**Assignment**
Your answer is the lines below, exactly, from the one that contains "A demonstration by" through the one that contains "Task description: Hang", both included.

**Input material**
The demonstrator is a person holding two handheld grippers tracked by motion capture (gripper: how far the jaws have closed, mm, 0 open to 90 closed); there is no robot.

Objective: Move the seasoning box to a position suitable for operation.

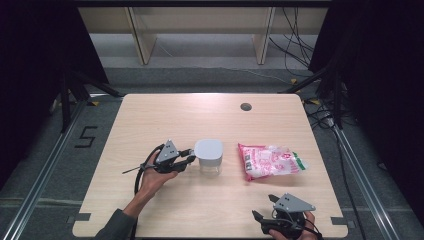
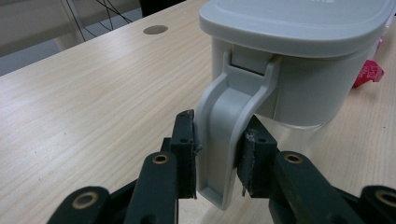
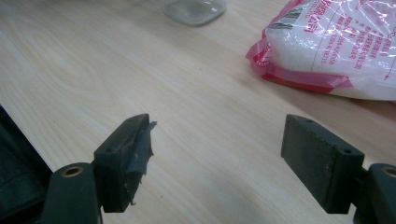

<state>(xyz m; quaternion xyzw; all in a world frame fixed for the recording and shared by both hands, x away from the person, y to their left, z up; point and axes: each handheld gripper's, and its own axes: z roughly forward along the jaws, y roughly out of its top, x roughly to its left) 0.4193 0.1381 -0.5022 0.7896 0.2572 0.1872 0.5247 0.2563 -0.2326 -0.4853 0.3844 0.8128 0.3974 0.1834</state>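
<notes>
A clear container with a grey lid [image 1: 208, 155] stands at the middle of the table. Its grey side latch [image 2: 225, 140] hangs down between the jaws of my left gripper [image 1: 189, 156] [image 2: 217, 161], which is shut on it from the container's left side. A red and white bag of white grains [image 1: 270, 161] [image 3: 336, 46] lies flat to the right of the container. My right gripper [image 1: 264, 206] [image 3: 217, 156] hovers open near the table's front right edge, with nothing between its jaws; the bag lies beyond it, and the container's clear base [image 3: 194, 10] is farther off.
The light wooden table [image 1: 165, 120] has a round cable hole [image 1: 245, 106] at its back right. Black curtains stand on both sides, and cables lie on the floor behind the table.
</notes>
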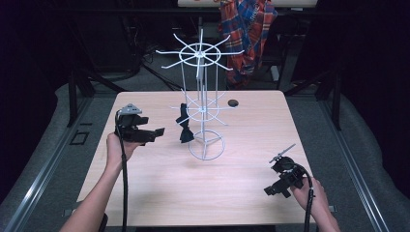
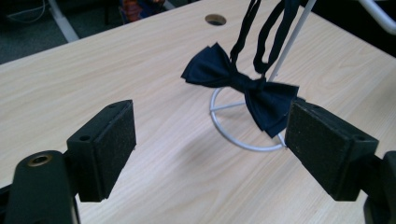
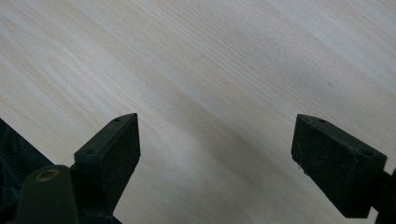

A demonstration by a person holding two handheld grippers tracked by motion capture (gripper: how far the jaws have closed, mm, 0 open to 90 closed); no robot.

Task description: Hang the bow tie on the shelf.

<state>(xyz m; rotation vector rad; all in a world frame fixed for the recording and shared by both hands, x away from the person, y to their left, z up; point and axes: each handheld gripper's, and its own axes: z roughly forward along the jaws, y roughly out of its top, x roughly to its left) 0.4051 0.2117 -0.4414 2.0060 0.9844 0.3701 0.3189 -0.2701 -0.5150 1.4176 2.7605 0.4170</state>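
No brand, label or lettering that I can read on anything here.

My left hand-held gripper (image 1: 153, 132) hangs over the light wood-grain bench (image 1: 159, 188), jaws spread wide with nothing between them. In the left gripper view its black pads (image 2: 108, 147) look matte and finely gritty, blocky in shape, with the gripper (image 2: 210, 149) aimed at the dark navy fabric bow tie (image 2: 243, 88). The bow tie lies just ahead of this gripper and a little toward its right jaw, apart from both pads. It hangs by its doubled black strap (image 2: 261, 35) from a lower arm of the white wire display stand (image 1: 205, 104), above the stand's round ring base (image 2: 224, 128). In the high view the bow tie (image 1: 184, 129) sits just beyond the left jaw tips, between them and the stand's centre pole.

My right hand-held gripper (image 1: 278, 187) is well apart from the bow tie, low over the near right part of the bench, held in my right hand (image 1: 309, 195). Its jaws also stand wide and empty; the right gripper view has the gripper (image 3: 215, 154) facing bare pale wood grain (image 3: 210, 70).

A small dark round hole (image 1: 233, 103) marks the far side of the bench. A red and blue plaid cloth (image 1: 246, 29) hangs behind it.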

**Exercise solution**
A demonstration by a person holding two handheld grippers tracked by motion capture (gripper: how far the jaws have closed, mm, 0 open to 90 closed); no robot.

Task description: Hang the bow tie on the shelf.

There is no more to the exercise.